Clustering w/Multiple Eigenvectors
----------------------------------
For k clusters, compute first k eigenvectors v_1 = 1, v_2, ..., v_k of
generalized eigensystem Lv = lambda Mv.

       -----------     -----------
       |1 ^     ^|     |<-- V -->|   [V's columns are the eigenvectors with
       |1 .     .|     |     1   |    the k largest eigenvalues.]
       |1 .     .|     |         |
  V =  |1 v     v|  =  |         |
       |1 .2    .k     |         |   [Yes, we do include the all-1's vector v
       |1 .     .|     |         |    as one of the columns of V.]           1
       |1 v     v|     |<-- V -->|
       -----------     ------n----
          n x k

Row V_i is _spectral_vector_ [my name] for vertex i.
[These are vectors in a k-dimensional space I'll call the "spectral space".
 When we were using just one eigenvector, it made sense to cluster vertices
 together if their components were close together.  When we use more than one
 eigenvector, it turns out that it makes sense to cluster vertices together if
 their spectral vectors point in similar directions.]
Normalize each row V_i to unit length.
[Now you can think of the spectral vectors as points on a unit sphere centered
 at the origin.]
[Draw 2D example showing two clusters on a circle.  If the input graph has
 k components, the points in each cluster will have spectral vectors that are
 exactly orthogonal to all the other components' spectral vectors.]
k-means cluster these vectors.
[Because all the spectral vectors lie on the sphere, k-means clustering will
 cluster together vectors that are separated by small angles.]
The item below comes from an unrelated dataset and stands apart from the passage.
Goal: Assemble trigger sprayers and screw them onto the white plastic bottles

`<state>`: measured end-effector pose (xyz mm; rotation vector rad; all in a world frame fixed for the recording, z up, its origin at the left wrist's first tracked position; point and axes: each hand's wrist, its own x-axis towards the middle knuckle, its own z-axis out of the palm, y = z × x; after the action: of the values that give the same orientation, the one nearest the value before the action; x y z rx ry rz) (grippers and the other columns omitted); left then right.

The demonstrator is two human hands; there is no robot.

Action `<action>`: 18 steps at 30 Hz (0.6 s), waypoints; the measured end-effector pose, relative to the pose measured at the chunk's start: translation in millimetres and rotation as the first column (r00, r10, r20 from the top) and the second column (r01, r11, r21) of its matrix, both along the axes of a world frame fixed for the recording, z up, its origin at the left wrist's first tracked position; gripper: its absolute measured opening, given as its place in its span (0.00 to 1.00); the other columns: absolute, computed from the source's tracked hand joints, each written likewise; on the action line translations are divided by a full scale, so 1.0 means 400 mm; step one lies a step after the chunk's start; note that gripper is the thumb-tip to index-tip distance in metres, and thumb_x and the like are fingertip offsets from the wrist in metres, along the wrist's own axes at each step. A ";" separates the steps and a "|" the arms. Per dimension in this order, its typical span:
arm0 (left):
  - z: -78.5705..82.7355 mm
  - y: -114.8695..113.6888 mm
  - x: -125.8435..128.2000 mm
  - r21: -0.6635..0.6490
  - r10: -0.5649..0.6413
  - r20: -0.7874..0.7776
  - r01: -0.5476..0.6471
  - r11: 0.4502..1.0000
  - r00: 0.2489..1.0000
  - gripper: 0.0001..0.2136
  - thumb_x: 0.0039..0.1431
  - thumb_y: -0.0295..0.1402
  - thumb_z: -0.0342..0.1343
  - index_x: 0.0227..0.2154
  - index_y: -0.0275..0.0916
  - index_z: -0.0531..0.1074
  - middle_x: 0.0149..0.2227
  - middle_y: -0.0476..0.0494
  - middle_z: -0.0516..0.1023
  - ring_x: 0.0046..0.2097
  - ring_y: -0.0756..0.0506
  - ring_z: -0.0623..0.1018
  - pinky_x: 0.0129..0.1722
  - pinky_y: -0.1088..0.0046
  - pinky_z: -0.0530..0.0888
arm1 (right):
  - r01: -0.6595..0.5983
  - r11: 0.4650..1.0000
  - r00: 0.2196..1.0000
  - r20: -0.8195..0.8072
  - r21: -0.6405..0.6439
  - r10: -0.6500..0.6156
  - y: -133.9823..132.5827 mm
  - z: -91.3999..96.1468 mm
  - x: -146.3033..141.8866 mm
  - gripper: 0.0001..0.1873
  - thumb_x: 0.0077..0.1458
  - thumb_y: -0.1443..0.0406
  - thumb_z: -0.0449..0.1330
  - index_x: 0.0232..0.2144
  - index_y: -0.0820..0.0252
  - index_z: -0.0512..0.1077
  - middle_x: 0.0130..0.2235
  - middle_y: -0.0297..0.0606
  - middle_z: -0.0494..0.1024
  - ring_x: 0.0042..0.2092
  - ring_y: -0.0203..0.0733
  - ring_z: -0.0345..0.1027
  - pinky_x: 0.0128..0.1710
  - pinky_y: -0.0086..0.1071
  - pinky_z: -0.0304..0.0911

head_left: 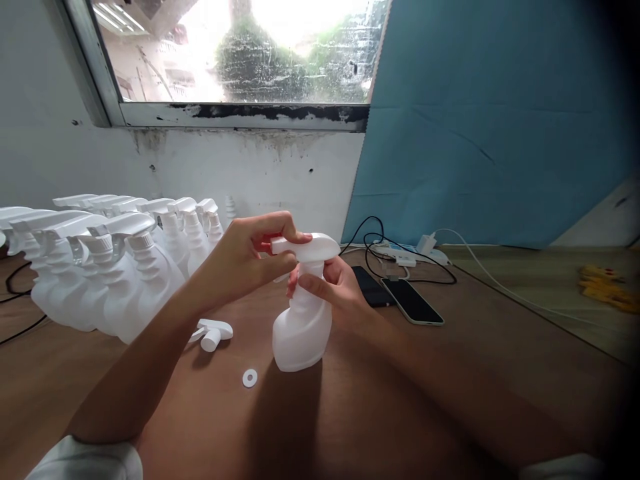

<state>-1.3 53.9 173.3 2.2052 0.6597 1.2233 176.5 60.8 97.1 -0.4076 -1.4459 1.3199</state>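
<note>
A white translucent spray bottle stands upright on the brown table in front of me. On its neck sits a white trigger spray head. My left hand grips the nozzle end of that head between thumb and fingers. Around the bottle's neck, just under the head, my right hand is closed. A loose trigger spray head lies on its side to the left of the bottle. Nearer to me is a small white ring washer, flat on the table.
Several white spray bottles with heads on stand packed together at the left. To the right lie a phone, a dark flat device and a power strip with black and white cables. Behind is a wall with a window.
</note>
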 end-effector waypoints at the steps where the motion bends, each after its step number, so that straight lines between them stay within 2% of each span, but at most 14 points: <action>1: 0.000 0.000 0.000 0.000 0.005 0.000 -0.005 1.000 1.000 0.04 0.50 0.22 0.55 0.28 0.36 0.71 0.30 0.48 0.73 0.30 0.52 0.74 0.26 0.78 0.72 | -0.032 0.999 0.999 -0.019 0.013 0.032 -0.001 -0.001 0.001 0.19 0.51 0.60 0.65 0.43 0.61 0.67 0.33 0.38 0.74 0.32 0.38 0.70 0.31 0.31 0.68; 3: 0.001 0.002 0.001 0.003 0.017 0.004 -0.017 1.000 1.000 0.04 0.49 0.22 0.55 0.28 0.36 0.71 0.30 0.49 0.73 0.28 0.53 0.72 0.24 0.79 0.71 | -0.103 0.994 0.994 -0.031 0.026 0.104 -0.001 -0.004 0.006 0.17 0.55 0.57 0.61 0.42 0.62 0.68 0.34 0.40 0.74 0.34 0.39 0.71 0.33 0.33 0.68; 5: 0.001 0.004 0.001 0.003 0.022 0.014 -0.022 1.000 1.000 0.04 0.48 0.22 0.55 0.27 0.36 0.71 0.31 0.48 0.73 0.27 0.54 0.70 0.23 0.79 0.70 | -0.113 0.993 0.994 -0.012 0.019 0.113 0.002 -0.008 0.011 0.15 0.57 0.57 0.59 0.41 0.63 0.69 0.35 0.41 0.75 0.34 0.39 0.71 0.33 0.34 0.69; 12: 0.003 -0.005 0.003 -0.018 -0.014 0.021 0.015 1.000 1.000 0.04 0.48 0.22 0.55 0.27 0.36 0.71 0.29 0.49 0.74 0.26 0.54 0.71 0.23 0.79 0.71 | 0.019 0.999 0.999 0.041 0.042 -0.021 0.002 -0.015 0.001 0.15 0.54 0.58 0.63 0.40 0.62 0.68 0.33 0.39 0.74 0.33 0.38 0.70 0.32 0.33 0.69; 18: 0.004 -0.004 0.001 0.008 0.027 0.012 -0.027 1.000 1.000 0.04 0.49 0.23 0.56 0.28 0.37 0.74 0.28 0.49 0.75 0.28 0.53 0.73 0.24 0.77 0.70 | 0.065 0.997 0.997 0.043 0.040 -0.067 -0.009 -0.007 -0.007 0.15 0.54 0.59 0.63 0.40 0.61 0.68 0.31 0.37 0.74 0.31 0.37 0.70 0.30 0.32 0.67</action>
<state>-1.0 52.5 174.7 2.2006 0.6825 1.2541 173.8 57.4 94.1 -0.4582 -1.4794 1.2354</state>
[Show comparison of k-means vs. spectral (compkmeans.png, compspectral.png).
 These examples use an exponentially decaying function to assign weights to
 pairs of points, like we used for image segmentation but without the
 brightnesses.]

Invented by [our own] Prof. Michael Jordan, Stanford Prof. Andrew Ng [when he
was still a student at Berkeley], Yair Weiss.
[This wasn't the first algorithm that uses multiple eigenvectors for spectral
 clustering, but it has become one of the most popular.]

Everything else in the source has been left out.